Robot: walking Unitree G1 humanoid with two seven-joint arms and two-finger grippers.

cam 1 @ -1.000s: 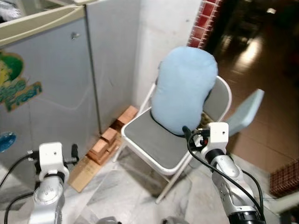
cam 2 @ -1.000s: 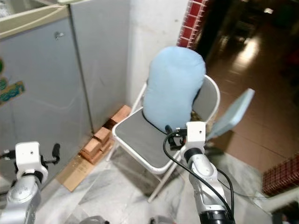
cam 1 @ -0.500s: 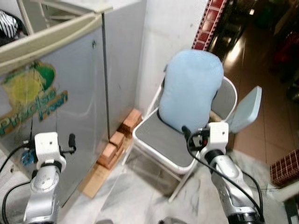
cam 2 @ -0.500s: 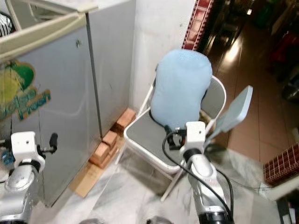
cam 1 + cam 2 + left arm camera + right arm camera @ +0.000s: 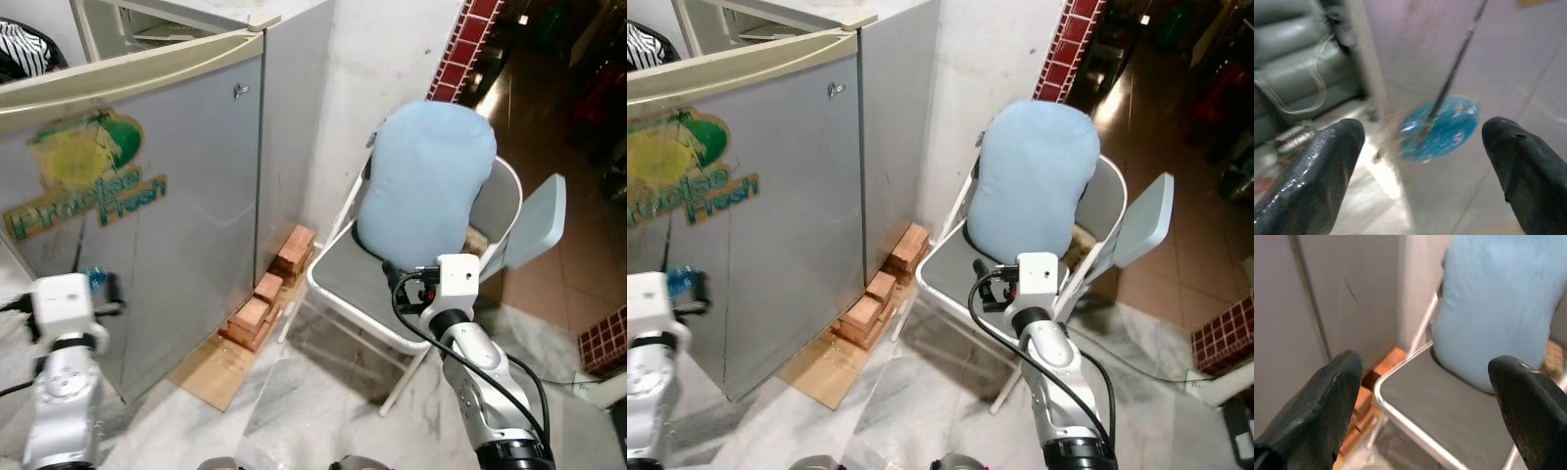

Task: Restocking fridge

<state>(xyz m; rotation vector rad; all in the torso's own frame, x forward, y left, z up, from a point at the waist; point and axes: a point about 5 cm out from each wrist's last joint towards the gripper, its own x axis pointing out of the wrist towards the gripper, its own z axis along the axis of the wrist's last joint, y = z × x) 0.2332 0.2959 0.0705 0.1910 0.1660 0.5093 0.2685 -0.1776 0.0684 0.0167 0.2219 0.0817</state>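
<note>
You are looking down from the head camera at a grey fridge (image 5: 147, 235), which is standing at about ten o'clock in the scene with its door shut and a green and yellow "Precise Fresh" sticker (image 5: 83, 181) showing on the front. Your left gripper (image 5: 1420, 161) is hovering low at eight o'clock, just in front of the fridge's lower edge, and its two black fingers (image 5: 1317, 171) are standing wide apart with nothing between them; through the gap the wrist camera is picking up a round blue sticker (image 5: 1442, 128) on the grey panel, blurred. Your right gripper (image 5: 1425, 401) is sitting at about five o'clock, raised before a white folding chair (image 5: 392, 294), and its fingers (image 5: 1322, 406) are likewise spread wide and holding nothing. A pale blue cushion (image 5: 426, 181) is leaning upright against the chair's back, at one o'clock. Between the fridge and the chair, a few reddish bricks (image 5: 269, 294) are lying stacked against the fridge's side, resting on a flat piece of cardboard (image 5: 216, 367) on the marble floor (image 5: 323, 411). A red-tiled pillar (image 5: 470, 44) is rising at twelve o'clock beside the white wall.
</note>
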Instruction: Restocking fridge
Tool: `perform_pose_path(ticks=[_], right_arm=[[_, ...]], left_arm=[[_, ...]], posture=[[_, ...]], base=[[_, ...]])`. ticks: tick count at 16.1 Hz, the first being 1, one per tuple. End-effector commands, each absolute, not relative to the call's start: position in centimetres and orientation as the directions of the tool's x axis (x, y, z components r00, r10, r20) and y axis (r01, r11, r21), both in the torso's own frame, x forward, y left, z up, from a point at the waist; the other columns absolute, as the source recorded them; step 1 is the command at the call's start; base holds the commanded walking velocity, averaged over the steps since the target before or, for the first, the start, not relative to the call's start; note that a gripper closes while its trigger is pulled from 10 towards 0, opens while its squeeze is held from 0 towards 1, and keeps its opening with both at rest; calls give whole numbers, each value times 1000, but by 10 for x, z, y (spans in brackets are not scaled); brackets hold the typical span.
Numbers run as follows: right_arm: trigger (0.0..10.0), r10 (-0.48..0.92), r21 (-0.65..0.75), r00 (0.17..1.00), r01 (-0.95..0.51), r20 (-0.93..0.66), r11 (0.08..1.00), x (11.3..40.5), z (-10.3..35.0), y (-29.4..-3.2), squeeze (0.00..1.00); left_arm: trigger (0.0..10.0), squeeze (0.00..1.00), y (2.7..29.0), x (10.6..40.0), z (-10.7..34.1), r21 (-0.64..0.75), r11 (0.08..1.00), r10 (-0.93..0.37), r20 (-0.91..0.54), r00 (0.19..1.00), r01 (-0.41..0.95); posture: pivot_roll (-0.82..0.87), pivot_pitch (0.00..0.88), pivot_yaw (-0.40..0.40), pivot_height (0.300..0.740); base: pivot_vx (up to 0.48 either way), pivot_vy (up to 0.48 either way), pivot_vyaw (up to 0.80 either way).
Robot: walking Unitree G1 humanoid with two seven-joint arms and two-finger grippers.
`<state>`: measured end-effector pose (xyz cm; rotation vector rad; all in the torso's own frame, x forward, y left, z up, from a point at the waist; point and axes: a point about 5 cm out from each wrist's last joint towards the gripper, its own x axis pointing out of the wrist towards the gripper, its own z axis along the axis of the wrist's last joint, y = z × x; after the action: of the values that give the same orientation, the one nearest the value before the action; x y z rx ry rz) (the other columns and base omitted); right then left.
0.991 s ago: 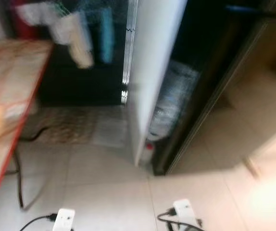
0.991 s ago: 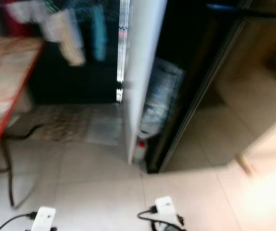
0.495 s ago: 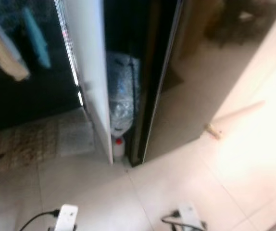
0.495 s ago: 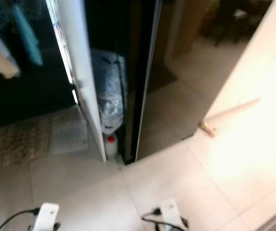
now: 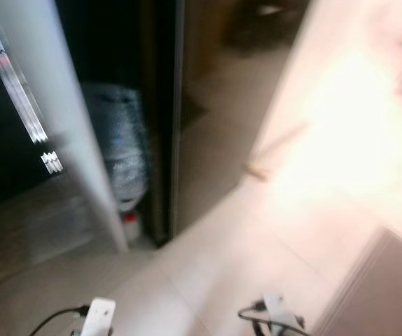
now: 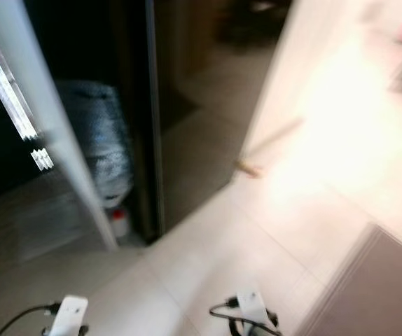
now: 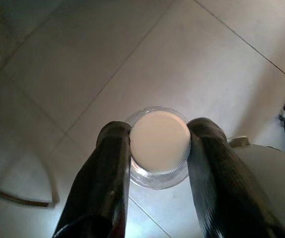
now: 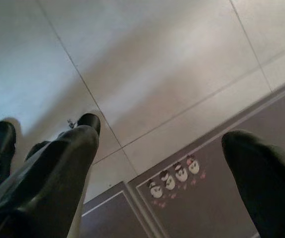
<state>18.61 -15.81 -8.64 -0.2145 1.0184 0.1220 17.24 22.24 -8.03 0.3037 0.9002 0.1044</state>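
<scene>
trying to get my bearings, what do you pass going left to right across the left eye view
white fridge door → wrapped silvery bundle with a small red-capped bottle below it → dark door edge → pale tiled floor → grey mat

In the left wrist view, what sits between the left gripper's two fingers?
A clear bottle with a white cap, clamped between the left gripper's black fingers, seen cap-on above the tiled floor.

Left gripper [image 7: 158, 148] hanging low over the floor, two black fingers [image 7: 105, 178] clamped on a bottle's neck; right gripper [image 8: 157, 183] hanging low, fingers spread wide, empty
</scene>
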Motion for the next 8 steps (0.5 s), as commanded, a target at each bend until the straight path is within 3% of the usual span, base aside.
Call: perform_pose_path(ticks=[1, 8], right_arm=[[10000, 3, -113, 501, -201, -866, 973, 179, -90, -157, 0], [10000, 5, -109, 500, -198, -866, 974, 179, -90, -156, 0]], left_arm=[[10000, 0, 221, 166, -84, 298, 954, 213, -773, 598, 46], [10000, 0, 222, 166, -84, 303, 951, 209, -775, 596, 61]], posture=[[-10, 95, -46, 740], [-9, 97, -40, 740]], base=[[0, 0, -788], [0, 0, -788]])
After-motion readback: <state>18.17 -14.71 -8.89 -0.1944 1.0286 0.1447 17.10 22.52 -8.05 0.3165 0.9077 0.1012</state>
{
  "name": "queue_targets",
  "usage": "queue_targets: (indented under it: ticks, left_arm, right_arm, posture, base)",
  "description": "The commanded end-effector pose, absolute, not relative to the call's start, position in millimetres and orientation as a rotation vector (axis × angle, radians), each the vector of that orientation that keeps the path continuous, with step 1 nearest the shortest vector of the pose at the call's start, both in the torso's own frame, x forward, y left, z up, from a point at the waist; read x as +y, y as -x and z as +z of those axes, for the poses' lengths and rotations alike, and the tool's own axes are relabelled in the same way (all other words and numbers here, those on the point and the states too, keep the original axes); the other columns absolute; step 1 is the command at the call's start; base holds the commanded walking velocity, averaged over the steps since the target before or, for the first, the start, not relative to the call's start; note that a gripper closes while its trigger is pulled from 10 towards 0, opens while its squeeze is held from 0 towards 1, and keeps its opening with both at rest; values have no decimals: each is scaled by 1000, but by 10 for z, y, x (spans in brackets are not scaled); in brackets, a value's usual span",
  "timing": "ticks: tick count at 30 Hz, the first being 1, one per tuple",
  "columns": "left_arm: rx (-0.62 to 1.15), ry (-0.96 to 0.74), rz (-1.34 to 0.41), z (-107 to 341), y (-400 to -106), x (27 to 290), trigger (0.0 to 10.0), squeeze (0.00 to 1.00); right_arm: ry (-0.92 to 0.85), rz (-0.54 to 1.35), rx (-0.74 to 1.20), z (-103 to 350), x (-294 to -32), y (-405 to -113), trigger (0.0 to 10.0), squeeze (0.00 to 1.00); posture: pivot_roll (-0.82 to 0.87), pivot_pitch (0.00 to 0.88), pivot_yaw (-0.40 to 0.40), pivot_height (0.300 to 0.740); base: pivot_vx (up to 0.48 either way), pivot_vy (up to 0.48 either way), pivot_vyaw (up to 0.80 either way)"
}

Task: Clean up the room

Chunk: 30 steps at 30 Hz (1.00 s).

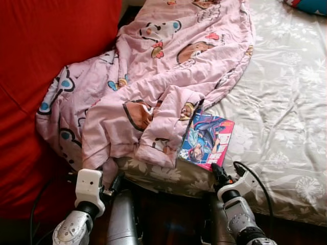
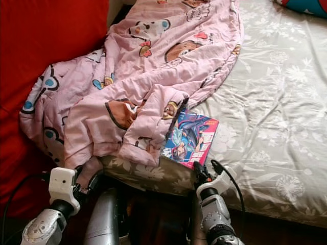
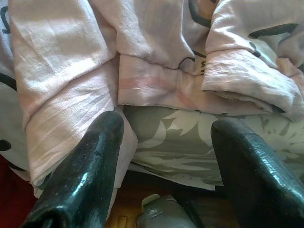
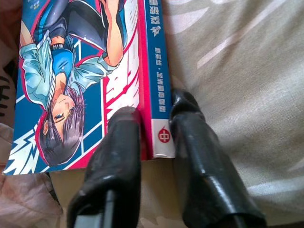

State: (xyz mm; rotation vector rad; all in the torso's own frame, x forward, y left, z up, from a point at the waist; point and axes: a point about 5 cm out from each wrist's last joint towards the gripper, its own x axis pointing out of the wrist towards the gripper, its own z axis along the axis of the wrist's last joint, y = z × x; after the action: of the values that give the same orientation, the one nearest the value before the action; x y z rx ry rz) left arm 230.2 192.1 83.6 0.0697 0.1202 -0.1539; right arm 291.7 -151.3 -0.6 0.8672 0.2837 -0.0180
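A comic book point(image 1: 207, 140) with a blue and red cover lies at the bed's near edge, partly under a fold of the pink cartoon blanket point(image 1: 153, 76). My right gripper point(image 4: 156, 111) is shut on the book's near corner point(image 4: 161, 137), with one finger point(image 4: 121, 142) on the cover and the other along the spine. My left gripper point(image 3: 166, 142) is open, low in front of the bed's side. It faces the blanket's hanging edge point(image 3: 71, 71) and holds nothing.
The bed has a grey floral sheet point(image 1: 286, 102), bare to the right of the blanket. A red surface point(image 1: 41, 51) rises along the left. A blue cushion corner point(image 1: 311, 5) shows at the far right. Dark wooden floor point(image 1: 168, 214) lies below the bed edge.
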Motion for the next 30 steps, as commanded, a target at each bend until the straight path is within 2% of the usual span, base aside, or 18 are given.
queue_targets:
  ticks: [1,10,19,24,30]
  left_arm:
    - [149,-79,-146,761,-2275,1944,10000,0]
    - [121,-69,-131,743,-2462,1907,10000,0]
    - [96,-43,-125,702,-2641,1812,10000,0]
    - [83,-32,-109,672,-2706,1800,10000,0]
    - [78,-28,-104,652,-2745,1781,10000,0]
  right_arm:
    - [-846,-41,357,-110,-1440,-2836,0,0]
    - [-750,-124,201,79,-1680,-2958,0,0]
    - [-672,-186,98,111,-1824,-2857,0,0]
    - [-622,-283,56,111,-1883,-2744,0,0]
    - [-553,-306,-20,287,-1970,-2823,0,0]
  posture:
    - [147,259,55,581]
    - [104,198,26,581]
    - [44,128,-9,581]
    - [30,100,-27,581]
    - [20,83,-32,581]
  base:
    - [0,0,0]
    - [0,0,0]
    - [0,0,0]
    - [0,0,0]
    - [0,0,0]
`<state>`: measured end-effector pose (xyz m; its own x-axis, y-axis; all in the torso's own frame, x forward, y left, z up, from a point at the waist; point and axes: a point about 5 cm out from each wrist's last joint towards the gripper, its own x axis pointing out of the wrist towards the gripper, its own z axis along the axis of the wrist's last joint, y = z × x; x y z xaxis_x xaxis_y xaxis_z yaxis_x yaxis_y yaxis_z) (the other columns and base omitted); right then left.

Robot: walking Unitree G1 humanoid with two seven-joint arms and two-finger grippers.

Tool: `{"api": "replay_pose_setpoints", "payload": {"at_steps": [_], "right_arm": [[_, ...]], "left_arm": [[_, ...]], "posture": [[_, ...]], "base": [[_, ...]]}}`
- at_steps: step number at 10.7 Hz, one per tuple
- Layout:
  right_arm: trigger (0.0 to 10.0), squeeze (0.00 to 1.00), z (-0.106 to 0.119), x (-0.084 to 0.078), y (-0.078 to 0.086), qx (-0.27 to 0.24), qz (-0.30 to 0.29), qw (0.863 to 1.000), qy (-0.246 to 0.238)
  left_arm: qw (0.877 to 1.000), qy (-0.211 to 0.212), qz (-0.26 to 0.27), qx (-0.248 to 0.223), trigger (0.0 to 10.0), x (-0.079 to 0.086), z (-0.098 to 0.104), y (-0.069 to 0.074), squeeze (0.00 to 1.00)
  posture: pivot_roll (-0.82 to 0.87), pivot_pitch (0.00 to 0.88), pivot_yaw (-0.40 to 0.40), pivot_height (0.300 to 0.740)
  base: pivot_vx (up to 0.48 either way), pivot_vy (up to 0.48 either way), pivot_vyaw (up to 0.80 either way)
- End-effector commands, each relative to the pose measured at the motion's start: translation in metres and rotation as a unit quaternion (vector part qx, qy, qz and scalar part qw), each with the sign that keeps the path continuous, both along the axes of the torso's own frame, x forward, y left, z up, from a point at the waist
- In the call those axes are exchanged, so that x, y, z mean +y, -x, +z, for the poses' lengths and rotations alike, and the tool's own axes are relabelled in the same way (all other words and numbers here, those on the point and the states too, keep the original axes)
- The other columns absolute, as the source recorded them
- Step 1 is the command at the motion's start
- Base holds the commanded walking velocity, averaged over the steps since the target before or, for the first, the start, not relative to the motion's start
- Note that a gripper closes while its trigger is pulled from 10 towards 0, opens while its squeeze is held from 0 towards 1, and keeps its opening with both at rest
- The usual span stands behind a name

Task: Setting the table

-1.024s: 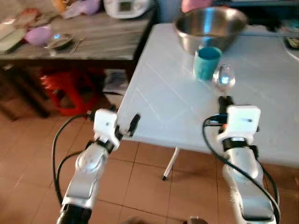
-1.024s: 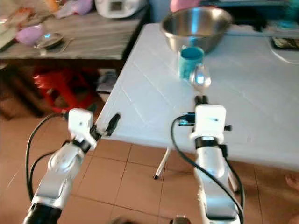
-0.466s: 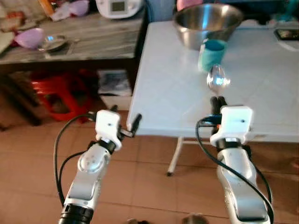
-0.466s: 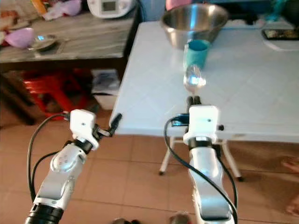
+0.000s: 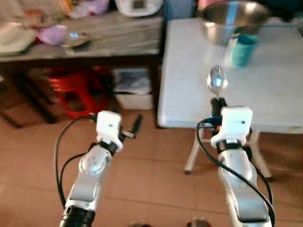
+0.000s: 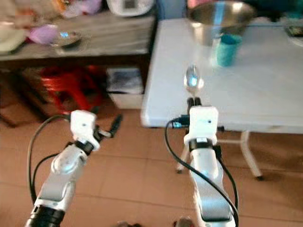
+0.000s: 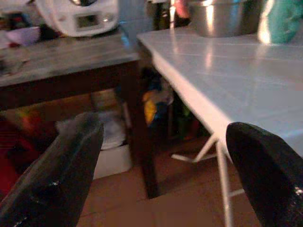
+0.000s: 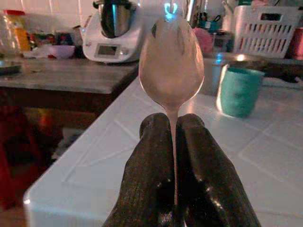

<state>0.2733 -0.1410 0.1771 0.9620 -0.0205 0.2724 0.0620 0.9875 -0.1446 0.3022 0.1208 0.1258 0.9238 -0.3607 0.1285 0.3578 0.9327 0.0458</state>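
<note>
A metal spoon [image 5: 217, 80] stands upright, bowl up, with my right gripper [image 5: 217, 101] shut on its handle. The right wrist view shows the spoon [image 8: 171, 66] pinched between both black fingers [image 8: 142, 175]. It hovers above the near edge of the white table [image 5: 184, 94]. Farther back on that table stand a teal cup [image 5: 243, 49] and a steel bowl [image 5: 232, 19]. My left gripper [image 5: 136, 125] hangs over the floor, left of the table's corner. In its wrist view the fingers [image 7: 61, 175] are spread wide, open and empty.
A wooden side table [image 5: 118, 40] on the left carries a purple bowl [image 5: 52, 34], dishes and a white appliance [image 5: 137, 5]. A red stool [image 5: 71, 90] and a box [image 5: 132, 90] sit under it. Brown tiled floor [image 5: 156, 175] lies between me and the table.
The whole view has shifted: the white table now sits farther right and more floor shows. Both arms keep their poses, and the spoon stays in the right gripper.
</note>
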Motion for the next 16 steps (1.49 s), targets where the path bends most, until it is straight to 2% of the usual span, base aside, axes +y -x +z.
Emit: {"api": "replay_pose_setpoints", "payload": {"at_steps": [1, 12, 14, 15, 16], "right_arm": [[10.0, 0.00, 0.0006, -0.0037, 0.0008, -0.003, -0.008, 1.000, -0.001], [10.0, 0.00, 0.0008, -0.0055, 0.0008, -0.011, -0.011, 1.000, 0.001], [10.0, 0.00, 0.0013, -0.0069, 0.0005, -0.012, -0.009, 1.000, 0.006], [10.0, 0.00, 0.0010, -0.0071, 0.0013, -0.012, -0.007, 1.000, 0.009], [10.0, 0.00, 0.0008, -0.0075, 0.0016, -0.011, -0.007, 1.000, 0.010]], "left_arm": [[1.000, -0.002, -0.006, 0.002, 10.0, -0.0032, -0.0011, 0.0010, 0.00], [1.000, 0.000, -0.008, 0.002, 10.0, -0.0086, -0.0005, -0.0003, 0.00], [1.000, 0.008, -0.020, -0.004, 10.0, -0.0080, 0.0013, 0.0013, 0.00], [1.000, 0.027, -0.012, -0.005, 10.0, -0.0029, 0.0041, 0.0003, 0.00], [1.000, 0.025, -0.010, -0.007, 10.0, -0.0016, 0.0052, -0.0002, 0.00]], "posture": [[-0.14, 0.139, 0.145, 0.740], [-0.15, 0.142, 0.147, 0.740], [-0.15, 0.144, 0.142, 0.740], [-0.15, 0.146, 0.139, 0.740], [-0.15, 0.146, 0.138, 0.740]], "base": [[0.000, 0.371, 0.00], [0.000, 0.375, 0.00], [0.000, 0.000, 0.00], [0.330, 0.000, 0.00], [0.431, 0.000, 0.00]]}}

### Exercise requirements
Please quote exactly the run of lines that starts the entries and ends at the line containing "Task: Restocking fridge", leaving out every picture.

### Response area
Robot: walking Unitree G1 humanoid with two seven-joint arms and two-finger grippers.

cam 1 @ -1.000s: 
cam 2 @ -1.000s: 
cam 1 @ -0.500s: 
cam 2 @ -0.500s: 
cam 1 + cam 2 + left arm camera + right arm camera @ +0.000s: 

Task: Restocking fridge

For this exercise, the answer is now complete.